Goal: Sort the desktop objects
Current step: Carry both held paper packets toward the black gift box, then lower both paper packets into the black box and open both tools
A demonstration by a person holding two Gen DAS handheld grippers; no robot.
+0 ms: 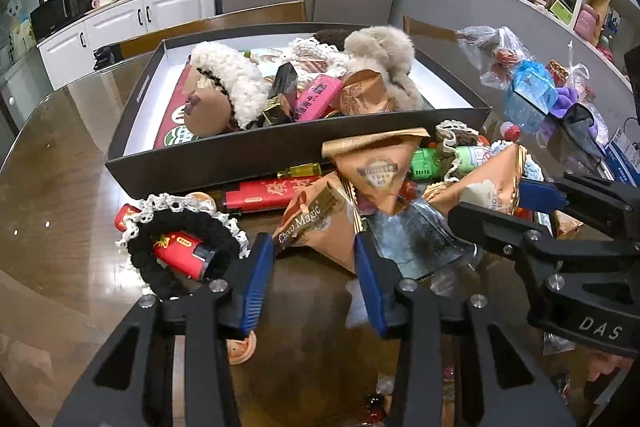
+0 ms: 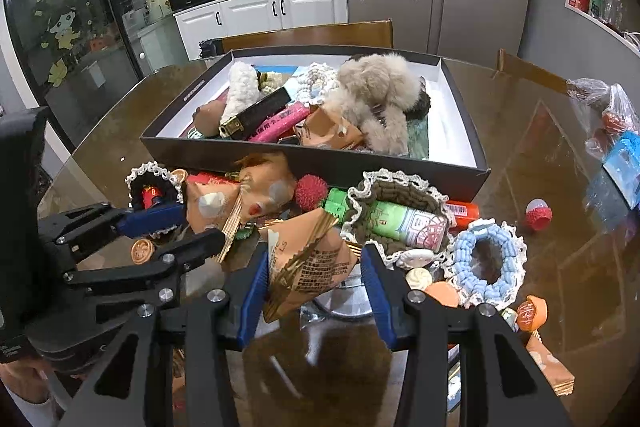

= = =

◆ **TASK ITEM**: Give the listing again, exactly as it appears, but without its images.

◆ **SOLUTION FOR THIS EXERCISE**:
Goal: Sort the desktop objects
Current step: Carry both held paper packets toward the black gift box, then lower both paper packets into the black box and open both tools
A demonstration by a person holding two Gen DAS handheld grippers; no robot.
+0 ms: 
+0 ms: 

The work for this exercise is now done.